(Records excerpted from a collection)
-- Opening Marker --

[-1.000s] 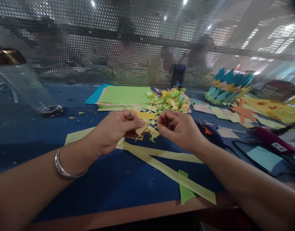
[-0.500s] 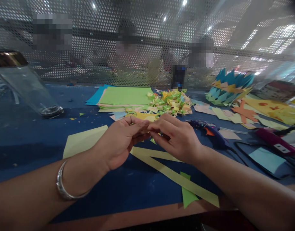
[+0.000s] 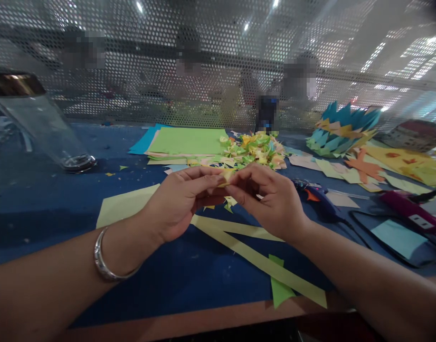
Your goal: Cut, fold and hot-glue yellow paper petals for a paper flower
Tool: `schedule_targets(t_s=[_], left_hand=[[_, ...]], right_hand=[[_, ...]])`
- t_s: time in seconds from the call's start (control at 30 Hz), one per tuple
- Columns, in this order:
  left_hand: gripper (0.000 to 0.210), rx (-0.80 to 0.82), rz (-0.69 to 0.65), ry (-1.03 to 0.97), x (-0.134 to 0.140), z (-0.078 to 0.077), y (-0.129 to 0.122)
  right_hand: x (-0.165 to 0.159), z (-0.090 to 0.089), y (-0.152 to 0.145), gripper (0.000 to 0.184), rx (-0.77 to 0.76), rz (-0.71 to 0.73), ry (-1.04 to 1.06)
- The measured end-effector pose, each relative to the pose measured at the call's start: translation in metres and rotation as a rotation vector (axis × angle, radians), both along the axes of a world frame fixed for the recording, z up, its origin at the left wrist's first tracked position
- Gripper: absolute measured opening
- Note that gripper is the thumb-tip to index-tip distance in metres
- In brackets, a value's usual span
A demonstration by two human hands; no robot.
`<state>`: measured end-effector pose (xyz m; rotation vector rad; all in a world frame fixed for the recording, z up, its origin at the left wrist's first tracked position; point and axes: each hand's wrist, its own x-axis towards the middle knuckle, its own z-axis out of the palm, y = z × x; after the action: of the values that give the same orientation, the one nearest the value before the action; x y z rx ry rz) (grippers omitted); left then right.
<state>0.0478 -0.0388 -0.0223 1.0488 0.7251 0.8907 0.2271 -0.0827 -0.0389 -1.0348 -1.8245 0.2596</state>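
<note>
Between my two hands is a small piece of pale yellow paper [image 3: 226, 177], mostly covered by fingertips. My left hand [image 3: 185, 199], with a silver bangle on its wrist, pinches the paper from the left. From the right, my right hand [image 3: 268, 197] pinches it between thumb and forefinger. Below them, pale yellow paper strips [image 3: 253, 254] lie in a V on the blue table [image 3: 175, 289]. A green paper scrap [image 3: 280, 285] sits under the longer strip. Behind my hands is a heap of small folded paper pieces [image 3: 257, 147], yellow and green.
A glass bottle [image 3: 50, 128] stands at left. Stacked coloured sheets [image 3: 189, 141] lie at the back, with a pale sheet [image 3: 123, 204] nearer. At right are a glue gun [image 3: 321, 202], a purple power strip [image 3: 413, 209], a cord and a blue paper crown [image 3: 346, 126]. A perforated metal screen [image 3: 150, 85] rises behind.
My right hand's fingers have shifted slightly on the paper, and more of its yellow shows between the fingertips. The view has moved a little.
</note>
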Motion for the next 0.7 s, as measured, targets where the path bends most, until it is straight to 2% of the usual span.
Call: schedule_targets(t_s=[0.17,0.3,0.4,0.57,0.7], left_hand=[[0.009,0.066,0.018,0.007,0.0002,-0.0008,-0.0006],[0.014,0.102,0.003,0.033,-0.0009,-0.0009,-0.0004],[0.017,0.067,-0.043,0.059,-0.0019,-0.0004,0.0022],[0.016,-0.039,-0.068,0.049,-0.0033,-0.0001,0.0058],[0.015,-0.052,-0.09,0.09,-0.0041,-0.0009,0.0043]], right_hand=[[-0.001,0.0034,0.0014,0.01,-0.152,-0.003,0.123],[-0.0002,0.0026,0.0025,0.011,-0.183,0.014,0.138],[0.0013,0.001,0.0023,0.009,-0.137,0.008,0.06],[0.0036,0.0019,0.0004,0.002,0.038,0.035,-0.121],[0.0038,0.0035,0.0002,0.002,0.102,0.026,-0.202]])
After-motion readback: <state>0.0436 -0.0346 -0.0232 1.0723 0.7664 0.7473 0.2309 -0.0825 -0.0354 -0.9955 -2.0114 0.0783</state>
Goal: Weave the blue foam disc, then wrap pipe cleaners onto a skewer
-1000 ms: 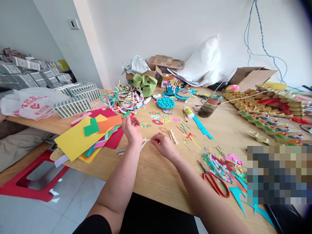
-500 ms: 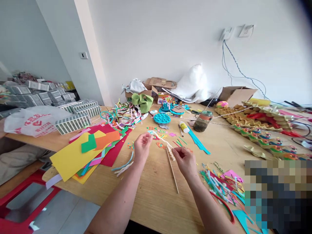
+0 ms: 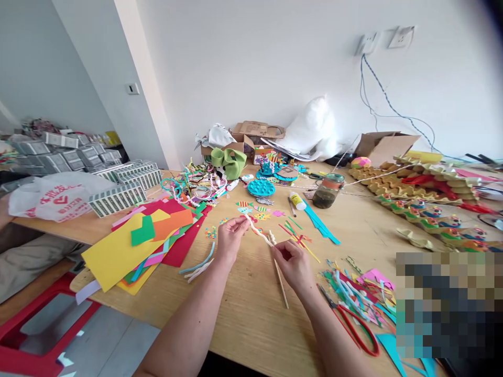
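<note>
My left hand (image 3: 232,235) pinches one end of a white pipe cleaner (image 3: 257,230) between thumb and fingertips. The strand slants down to my right hand (image 3: 293,259), whose thumb and forefinger are closed on its other part. A coiled bit of white shows just behind the right fingertips, at the top of a thin wooden stick (image 3: 280,283). The stick points down toward the table's near edge; whether the hand also touches it I cannot tell. Paper fish (image 3: 262,216) lie just beyond my hands. Blue and white pipe cleaners (image 3: 199,267) rest left of my left wrist.
Red-handled scissors (image 3: 359,330) lie beside my right forearm, near a heap of scraps (image 3: 356,293). Coloured sheets (image 3: 113,251) spread at the left. Farther back are a glue bottle (image 3: 298,201), a glass jar (image 3: 328,191), a blue disc (image 3: 261,188) and egg cartons (image 3: 428,209).
My right hand has shifted slightly left, and the white strand between my hands looks straighter. More of the scissors and the paper strips shows beside my right arm. The view has moved a little.
</note>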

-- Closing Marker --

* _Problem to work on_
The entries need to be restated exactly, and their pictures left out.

* _Answer to this task_
[-1.000s] 
[-0.500s] 
[+0.000s] 
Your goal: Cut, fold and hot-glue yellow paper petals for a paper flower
Tool: `schedule_targets(t_s=[_], left_hand=[[_, ...]], right_hand=[[_, ...]])`
- t_s: time in seconds from the call's start (control at 30 Hz), one per tuple
- Columns, in this order:
  left_hand: gripper (0.000 to 0.210), rx (-0.80 to 0.82), rz (-0.69 to 0.65), ry (-1.03 to 0.97), x (-0.134 to 0.140), z (-0.078 to 0.077), y (-0.129 to 0.122)
  right_hand: x (-0.165 to 0.159), z (-0.090 to 0.089), y (-0.152 to 0.145), gripper (0.000 to 0.184), rx (-0.77 to 0.76), rz (-0.71 to 0.73), ry (-1.04 to 1.06)
- The measured end-effector pose, each relative to the pose measured at the call's start: translation in metres and rotation as a rotation vector (axis × angle, radians), both along the axes of a world frame fixed for the recording, z up, its origin at the left wrist's first tracked position
- Gripper: absolute measured opening
- Note that gripper is the thumb-tip to index-tip distance in metres
- In brackets, a value's usual span
A demonstration by two human hands; no robot.
`<state>`: measured end-effector pose (xyz m; rotation vector rad; all in a world frame fixed for the recording, z up, its origin at the left wrist's first tracked position; point and axes: each hand's wrist, its own x-axis towards the middle knuckle, its own z-axis out of the palm, y = z × x; after the action: of the values that give the same orientation, the one nearest the value before the action; x y z rx ry rz) (grippers omitted); left then right.
<state>0.0478 -0.0388 -0.0223 1.0488 0.7251 0.8907 0.2271 -0.0827 -0.0389 -1.0348 -1.8245 0.2596</state>
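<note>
Between my two hands is a small piece of pale yellow paper [image 3: 226, 177], mostly covered by fingertips. My left hand [image 3: 185, 199], with a silver bangle on its wrist, pinches the paper from the left. From the right, my right hand [image 3: 268, 197] pinches it between thumb and forefinger. Below them, pale yellow paper strips [image 3: 253, 254] lie in a V on the blue table [image 3: 175, 289]. A green paper scrap [image 3: 280, 285] sits under the longer strip. Behind my hands is a heap of small folded paper pieces [image 3: 257, 147], yellow and green.
A glass bottle [image 3: 50, 128] stands at left. Stacked coloured sheets [image 3: 189, 141] lie at the back, with a pale sheet [image 3: 123, 204] nearer. At right are a glue gun [image 3: 321, 202], a purple power strip [image 3: 413, 209], a cord and a blue paper crown [image 3: 346, 126]. A perforated metal screen [image 3: 150, 85] rises behind.
My right hand's fingers have shifted slightly on the paper, and more of its yellow shows between the fingertips. The view has moved a little.
</note>
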Motion for the next 0.7 s, as measured, targets where the path bends most, until it is straight to 2% of the usual span.
Call: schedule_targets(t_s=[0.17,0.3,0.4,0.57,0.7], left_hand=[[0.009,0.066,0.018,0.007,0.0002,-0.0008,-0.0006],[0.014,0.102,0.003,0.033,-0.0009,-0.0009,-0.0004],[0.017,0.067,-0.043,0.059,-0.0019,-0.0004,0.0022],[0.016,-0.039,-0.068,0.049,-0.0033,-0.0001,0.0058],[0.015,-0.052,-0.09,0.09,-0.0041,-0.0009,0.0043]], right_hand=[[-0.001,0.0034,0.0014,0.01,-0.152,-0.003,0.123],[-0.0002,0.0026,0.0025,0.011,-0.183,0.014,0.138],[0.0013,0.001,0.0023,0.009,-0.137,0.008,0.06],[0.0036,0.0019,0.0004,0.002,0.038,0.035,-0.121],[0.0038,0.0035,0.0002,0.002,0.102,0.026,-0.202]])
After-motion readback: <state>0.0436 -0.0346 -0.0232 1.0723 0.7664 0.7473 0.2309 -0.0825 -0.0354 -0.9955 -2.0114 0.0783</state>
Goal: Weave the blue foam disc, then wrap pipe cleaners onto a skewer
-1000 ms: 
-500 ms: 
+0 ms: 
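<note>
My left hand (image 3: 232,235) pinches one end of a white pipe cleaner (image 3: 257,230) between thumb and fingertips. The strand slants down to my right hand (image 3: 293,259), whose thumb and forefinger are closed on its other part. A coiled bit of white shows just behind the right fingertips, at the top of a thin wooden stick (image 3: 280,283). The stick points down toward the table's near edge; whether the hand also touches it I cannot tell. Paper fish (image 3: 262,216) lie just beyond my hands. Blue and white pipe cleaners (image 3: 199,267) rest left of my left wrist.
Red-handled scissors (image 3: 359,330) lie beside my right forearm, near a heap of scraps (image 3: 356,293). Coloured sheets (image 3: 113,251) spread at the left. Farther back are a glue bottle (image 3: 298,201), a glass jar (image 3: 328,191), a blue disc (image 3: 261,188) and egg cartons (image 3: 428,209).
My right hand has shifted slightly left, and the white strand between my hands looks straighter. More of the scissors and the paper strips shows beside my right arm. The view has moved a little.
</note>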

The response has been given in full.